How inverse distance weighted interpolation works
Inverse distance weighted (IDW) interpolation explicitly implements the assumption that things that are close to one another are more alike than those that are farther apart. To predict a value for any unmeasured location, IDW uses the measured values surrounding the prediction location. The measured values closest to the prediction location have more influence on the predicted value than those farther away. IDW assumes that each measured point has a local influence that diminishes with distance. It gives greater weights to points closest to the prediction location, and the weights diminish as a function of distance, hence the name inverse distance weighted. Weights assigned to data points are illustrated in the following example:
The Weights window contains the list of weights assigned to each data point that is used to generate a predicted value at the location marked by the crosshair.
The Power function
As mentioned above, weights are proportional to the inverse of the distance (between the data point and the prediction location) raised to the power value p. As a result, as the distance increases, the weights decrease rapidly. The rate at which the weights decrease is dependent on the value of p. If p = 0, there is no decrease with distance, and because each weight λi is the same, the prediction will be the mean of all the data values in the search neighborhood. As p increases, the weights for distant points decrease rapidly. If the p value is very high, only the immediate surrounding points will influence the prediction.
Geostatistical Analyst uses power values greater or equal to 1. When p = 2, the method is known as the inverse distance squared weighted interpolation. P = 2 is used as a default value, although there is no theoretical justification to prefer this value over others, and the effect of changing p should be investigated by previewing the output and examining the cross-validation statistics.

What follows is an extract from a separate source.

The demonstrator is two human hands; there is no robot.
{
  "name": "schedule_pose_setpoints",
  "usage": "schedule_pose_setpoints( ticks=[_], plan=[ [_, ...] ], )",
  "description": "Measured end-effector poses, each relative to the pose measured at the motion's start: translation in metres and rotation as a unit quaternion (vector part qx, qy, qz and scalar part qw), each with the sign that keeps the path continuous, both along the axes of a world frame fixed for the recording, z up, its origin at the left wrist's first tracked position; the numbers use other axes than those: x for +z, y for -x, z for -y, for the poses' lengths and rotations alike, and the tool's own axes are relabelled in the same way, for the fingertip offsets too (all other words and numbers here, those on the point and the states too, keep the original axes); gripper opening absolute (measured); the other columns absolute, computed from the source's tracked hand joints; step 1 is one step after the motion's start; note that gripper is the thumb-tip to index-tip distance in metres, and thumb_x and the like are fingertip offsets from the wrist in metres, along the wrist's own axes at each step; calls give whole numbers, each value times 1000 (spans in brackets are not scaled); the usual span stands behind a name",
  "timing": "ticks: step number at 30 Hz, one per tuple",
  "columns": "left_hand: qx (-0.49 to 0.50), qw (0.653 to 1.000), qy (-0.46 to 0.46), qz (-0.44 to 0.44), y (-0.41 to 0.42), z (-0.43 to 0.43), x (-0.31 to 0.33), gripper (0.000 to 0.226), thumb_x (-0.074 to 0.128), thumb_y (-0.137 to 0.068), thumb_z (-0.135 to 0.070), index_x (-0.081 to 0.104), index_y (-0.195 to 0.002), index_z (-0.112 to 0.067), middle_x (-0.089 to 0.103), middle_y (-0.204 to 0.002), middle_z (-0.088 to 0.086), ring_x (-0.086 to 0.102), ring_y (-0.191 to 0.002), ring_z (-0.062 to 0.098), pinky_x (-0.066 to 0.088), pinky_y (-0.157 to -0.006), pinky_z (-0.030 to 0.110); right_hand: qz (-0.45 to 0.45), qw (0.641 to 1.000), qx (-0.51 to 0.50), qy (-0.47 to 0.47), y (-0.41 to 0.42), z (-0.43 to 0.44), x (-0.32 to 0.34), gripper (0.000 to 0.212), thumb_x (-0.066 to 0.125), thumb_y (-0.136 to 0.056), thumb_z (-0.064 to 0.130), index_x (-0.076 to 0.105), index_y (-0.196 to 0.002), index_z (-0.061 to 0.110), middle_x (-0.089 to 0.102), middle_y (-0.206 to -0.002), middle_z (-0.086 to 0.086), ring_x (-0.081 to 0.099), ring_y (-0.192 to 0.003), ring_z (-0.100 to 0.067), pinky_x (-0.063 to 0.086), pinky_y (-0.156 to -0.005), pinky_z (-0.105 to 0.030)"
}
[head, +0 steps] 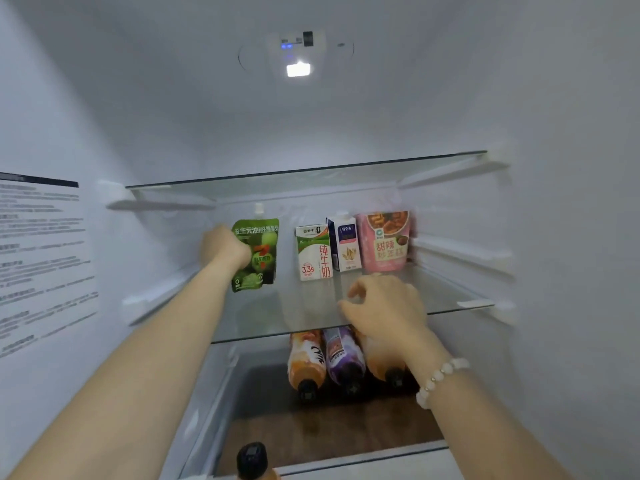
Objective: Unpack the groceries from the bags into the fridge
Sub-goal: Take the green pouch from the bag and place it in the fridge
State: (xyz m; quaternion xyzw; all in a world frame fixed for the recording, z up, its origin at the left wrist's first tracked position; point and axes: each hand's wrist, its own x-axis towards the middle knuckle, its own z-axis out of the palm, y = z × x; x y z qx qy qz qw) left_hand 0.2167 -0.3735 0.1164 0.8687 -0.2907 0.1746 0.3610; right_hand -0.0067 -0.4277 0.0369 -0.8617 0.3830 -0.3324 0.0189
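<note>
I look into the open fridge. My left hand (224,247) grips the left edge of a green drink pouch (258,258) and holds it upright at the back left of the middle glass shelf (277,317). To its right stand a green and white milk carton (314,252), a blue and white carton (345,244) and a pink food pouch (386,241). My right hand (382,306) hovers over the front of the same shelf with loosely curled fingers and holds nothing. A bead bracelet (438,377) is on that wrist.
An upper glass shelf (311,174) lies bare above. Below the middle shelf, three bottles (343,362) lie on their sides with black caps towards me. Another black bottle cap (252,460) shows at the bottom edge. A printed label (41,258) covers the left wall.
</note>
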Motion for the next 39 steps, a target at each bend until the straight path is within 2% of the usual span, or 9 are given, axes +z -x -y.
schedule_pose_setpoints(
  ticks=[4,8,10,21,29,32,35,38,39],
  plan=[
    [-25,999,-20,-37,-17,20,-1,23,57,-84,-6,59,-106,-1,62,-109,17,60,-101,33,43,-74,30,26,999,0,27,1,-4,-2,35,45,-88,51,64,-105,27,60,-107,7,52,-101,-14,41,-83,-33],
    [-91,992,-13,-90,-22,37,0,23,52,-81,-1,60,-102,1,63,-105,18,63,-88,32,54,-73,33,35,999,2,29,0,-4,-2,35,44,-86,52,62,-105,29,59,-105,9,51,-100,-13,41,-82,-32],
    [-102,990,-6,-100,-27,47,2,27,54,-79,0,62,-104,1,64,-108,18,64,-92,33,57,-76,38,31,999,0,30,-1,-3,-2,36,44,-86,53,62,-106,29,58,-106,10,51,-102,-13,41,-83,-32],
    [1,995,-88,46,-46,79,4,25,58,-84,-5,58,-109,-1,60,-116,17,58,-108,31,47,-84,31,48,998,8,46,0,-3,-2,37,44,-85,54,61,-103,28,56,-104,10,51,-97,-11,42,-80,-31],
    [-120,981,-49,-141,-51,57,7,86,75,-75,-19,19,-138,3,46,-131,19,49,-117,32,45,-87,36,46,998,0,37,0,-3,-1,37,45,-84,52,63,-104,26,58,-106,8,52,-101,-14,42,-83,-32],
    [-100,990,-58,-86,-34,31,2,83,72,-78,-25,23,-140,2,40,-138,19,45,-123,34,42,-94,36,41,998,-15,33,-1,-5,-1,35,47,-83,51,64,-101,27,60,-106,6,53,-102,-16,40,-80,-31],
    [-109,990,94,5,7,-7,-7,50,65,-83,-23,49,-127,-6,51,-131,11,50,-118,26,39,-96,29,37,999,-24,26,1,-7,-1,32,48,-84,50,67,-98,27,64,-105,5,56,-101,-18,41,-79,-32],
    [-174,943,271,78,61,-64,-41,10,62,-82,-15,61,-88,-22,63,-86,-5,57,-78,8,45,-77,22,55,997,-24,47,1,-9,-6,33,46,-88,46,67,-102,25,66,-106,1,57,-100,-22,41,-84,-34],
    [-195,934,287,88,76,-84,-60,15,62,-82,-12,57,-77,-26,60,-73,-11,53,-66,0,44,-68,17,86,992,-21,92,1,-11,-13,33,45,-89,44,67,-102,22,66,-106,-1,56,-101,-23,39,-89,-36]
  ],
)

An optimal power value can be determined by minimizing the root mean square prediction error (RMSPE). The RMSPE is a statistic that is calculated during cross-validation. RMSPE quantifies the error of the prediction surface. Geostatistical Analyst will evaluate several different power values to identify the one that produces the lowest RMSPE. The diagram below illustrates how Geostatistical Analyst calculates the optimal power. The RMSPE is plotted for several different power values (using the same dataset). A curve is fit to the points (a quadratic local polynomial interpolation), and from the curve, the power that provides the smallest RMSPE is determined as the optimal power.
The search neighborhood
Because things that are close to one another are more alike than those that are farther away, as the locations get farther away, the measured values will have little relationship to the value of the prediction location. To speed calculations, you can exclude the more distant points that will have little influence on the prediction. As a result, it is common practice to limit the number of measured values by specifying a search neighborhood. The shape of the neighborhood restricts how far and where to look for the measured values to be used in the prediction. Other neighborhood parameters restrict the locations that will be used within that shape. In the following image, five measured points (neighbors) will be used when predicting a value for the location without a measurement, the yellow point.
The shape of the neighborhood is influenced by the input data and the surface you are trying to create. If there are no directional influences in your data, you'll want to consider points equally in all directions. To do so, you will define the search neighborhood as a circle. However, if there is a directional influence in your data, such as a prevailing wind, you may want to adjust for it by changing the shape of the search neighborhood to an ellipse with the major axis parallel with the wind. The adjustment for this directional influence is justified because you know that locations upwind from a prediction location are going to be more similar at remote distances than locations that are perpendicular to the wind but located closer to the prediction location.
Once a neighborhood shape has been specified, you can restrict which data locations within the shape should be used. You can define the maximum and minimum number of locations to use, and you can divide the neighborhood into sectors. If you divide the neighborhood into sectors, the maximum and minimum constraints will be applied to each sector. There are several different sectors that can be used and are displayed below.
The points highlighted in the data view show the locations and the weights that will be used for predicting a location at the center of the ellipse (the location of the crosshair). The search neighborhood is limited to the interior of the ellipse. In the example shown below, one point (red) in the southern sector and two points (red) in the western sector will be given weights of more than 10 percent. In the southern sector, one point (brown) will be given a weight between 5 percent and 10 percent. The rest of the points in the search neighborhood will receive lower weights.
When to use IDW
A surface calculated using IDW depends on the selection of the power value (p) and the search neighborhood strategy. IDW is an exact interpolator, where the maximum and minimum values (see diagram above) in the interpolated surface can only occur at sample points. The output surface is sensitive to clustering and the presence of outliers. IDW assumes that the phenomenon being modeled is driven by local variation, which can be captured (modeled) by defining an adequate search neighborhood. Since IDW does not provide prediction standard errors, justifying the use of this model may be problematic.